From the pieces I’ve gathered that I’ve tried to connect – there were laughable moments and of course, disappointing ones too. I am a bit disappointed at myself If I had to look at someone else’s perspective. If only I had to consider ONLY myself, just me — I was happy it happened because I know it didn’t happen often. Another item to strike off my crazy list. It felt bad-ass until the hangover happened! The hangover, as it was also my first time, was the only thing that warranted me that I’m not gonna be drinking in a long time. Also, the puking was exhausting and disgusting. I had to say sorry over and over again to my friend whose pants I literally puked on. Not the best night for him and his pants.
Oh well, now I’m writing this because although I’m starting to get over with what happened – I know my Papa hasn’t yet. We didn’t talk since last night and I know he’s pissed. I don’t blame him.

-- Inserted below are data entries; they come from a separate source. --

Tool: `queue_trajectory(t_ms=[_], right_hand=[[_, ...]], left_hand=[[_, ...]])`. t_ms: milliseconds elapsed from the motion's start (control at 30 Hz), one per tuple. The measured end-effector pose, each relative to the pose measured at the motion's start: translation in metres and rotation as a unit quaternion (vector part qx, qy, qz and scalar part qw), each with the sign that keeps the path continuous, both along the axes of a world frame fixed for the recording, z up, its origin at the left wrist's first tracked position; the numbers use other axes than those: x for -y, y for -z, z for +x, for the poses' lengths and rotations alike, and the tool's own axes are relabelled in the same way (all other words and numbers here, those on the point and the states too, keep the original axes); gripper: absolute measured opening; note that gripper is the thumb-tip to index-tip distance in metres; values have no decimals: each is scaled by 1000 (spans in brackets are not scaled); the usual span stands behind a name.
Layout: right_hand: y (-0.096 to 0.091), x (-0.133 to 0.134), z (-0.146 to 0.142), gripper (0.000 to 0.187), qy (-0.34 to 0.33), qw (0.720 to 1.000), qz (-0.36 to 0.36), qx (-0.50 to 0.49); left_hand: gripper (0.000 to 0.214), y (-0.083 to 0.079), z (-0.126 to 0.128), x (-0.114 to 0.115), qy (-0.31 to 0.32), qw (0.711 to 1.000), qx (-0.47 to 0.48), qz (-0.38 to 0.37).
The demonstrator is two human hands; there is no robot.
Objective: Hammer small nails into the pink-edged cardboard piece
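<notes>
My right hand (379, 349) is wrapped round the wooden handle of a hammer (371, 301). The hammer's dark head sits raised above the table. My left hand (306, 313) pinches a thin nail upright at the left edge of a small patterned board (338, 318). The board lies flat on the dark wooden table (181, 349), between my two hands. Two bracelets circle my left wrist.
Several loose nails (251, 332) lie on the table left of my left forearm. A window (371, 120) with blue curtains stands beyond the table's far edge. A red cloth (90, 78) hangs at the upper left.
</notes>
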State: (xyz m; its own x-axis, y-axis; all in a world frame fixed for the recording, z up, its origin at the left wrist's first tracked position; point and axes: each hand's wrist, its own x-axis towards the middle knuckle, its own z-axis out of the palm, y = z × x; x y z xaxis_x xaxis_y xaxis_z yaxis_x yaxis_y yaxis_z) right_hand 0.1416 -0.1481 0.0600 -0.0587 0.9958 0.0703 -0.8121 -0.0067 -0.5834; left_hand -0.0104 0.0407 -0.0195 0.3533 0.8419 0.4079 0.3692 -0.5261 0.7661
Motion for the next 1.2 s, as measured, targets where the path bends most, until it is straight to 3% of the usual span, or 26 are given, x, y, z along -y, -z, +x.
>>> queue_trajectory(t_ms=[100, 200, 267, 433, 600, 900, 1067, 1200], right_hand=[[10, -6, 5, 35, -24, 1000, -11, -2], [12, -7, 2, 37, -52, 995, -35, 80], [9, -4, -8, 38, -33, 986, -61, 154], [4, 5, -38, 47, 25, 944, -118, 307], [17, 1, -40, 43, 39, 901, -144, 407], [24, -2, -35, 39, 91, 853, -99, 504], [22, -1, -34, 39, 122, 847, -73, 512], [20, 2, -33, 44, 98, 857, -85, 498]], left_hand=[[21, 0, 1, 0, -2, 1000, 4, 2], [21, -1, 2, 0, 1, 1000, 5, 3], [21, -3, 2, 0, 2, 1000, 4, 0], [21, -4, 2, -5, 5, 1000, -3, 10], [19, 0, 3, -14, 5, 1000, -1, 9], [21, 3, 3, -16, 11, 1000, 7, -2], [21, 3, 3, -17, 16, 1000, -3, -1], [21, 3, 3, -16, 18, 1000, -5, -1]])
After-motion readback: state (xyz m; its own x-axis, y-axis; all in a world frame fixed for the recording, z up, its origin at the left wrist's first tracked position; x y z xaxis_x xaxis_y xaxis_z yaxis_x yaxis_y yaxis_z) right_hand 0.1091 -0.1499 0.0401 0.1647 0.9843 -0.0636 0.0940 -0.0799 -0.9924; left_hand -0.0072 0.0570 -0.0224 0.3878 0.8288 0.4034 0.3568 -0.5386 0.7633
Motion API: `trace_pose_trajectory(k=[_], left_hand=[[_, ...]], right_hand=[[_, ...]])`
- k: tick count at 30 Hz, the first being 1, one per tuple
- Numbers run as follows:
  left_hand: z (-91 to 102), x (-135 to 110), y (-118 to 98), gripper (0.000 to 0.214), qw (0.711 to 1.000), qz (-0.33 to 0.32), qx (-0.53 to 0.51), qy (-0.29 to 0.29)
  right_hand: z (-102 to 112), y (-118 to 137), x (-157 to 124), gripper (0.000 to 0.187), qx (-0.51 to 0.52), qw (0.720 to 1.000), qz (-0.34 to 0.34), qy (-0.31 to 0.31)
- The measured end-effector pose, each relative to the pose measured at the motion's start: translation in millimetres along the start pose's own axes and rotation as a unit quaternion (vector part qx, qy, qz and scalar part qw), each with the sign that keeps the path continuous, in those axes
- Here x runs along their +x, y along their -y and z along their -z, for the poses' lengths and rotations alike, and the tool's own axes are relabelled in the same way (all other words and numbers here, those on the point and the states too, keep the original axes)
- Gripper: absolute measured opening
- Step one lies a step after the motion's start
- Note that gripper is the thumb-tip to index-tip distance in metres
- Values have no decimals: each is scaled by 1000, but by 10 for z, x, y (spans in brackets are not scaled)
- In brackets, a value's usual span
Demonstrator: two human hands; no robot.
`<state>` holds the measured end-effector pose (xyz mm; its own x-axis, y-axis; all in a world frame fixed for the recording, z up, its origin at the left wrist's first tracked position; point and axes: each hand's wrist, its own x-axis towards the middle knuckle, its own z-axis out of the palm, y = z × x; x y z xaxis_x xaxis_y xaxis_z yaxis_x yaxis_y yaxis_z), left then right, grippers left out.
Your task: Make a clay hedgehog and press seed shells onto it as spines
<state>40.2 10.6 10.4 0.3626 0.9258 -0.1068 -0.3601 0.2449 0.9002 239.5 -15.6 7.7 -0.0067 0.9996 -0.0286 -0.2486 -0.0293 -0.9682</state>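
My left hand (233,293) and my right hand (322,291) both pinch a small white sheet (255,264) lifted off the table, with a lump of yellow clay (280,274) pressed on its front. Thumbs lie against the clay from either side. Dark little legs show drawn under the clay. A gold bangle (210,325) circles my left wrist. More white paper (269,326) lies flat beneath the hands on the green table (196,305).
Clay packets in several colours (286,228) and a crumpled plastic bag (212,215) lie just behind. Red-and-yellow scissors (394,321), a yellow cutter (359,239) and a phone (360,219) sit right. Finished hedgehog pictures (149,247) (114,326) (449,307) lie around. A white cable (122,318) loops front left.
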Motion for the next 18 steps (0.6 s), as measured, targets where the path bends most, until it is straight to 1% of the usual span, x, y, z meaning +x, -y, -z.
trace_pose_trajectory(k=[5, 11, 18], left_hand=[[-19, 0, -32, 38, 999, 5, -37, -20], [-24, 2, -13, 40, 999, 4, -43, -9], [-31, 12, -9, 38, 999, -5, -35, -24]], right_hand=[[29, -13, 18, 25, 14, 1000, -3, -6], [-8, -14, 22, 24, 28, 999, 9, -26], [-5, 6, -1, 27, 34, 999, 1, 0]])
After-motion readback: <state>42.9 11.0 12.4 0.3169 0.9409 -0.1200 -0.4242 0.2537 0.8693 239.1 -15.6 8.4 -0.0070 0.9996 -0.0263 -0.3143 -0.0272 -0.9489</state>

But I hope he realizes that he has gone through this already – he has been a foolish young adult once in his life too. It wouldn’t be growing up without the occassional stumbles and falls that leave scars or marks or memories that would really make us grow up.
It’s hard growing up in a home where you’re the only one whose not an adult yet. It’s hard to act mature and uptight always. Hard to take responsibilities when all you want to do is have fun sometimes and let loose. Its hard when their eyes are always watching you guarding your every move. I’m happy that they care but sometimes it can be a bit suffocating. But hey, I’m not complaining! I should be responsible with my decisions and actions too, right? Although i can’t really promise that I won’t be drinking again but at least I know where my limits lie…already.
But for now, I’ll have to deal with the photos of the beautiful disaster that is last night’s party.
I’m not discouraging you from drinking but like what they always say — Drink Moderately. 🙂
CHEERS! Hahaha too early a pun, i guess.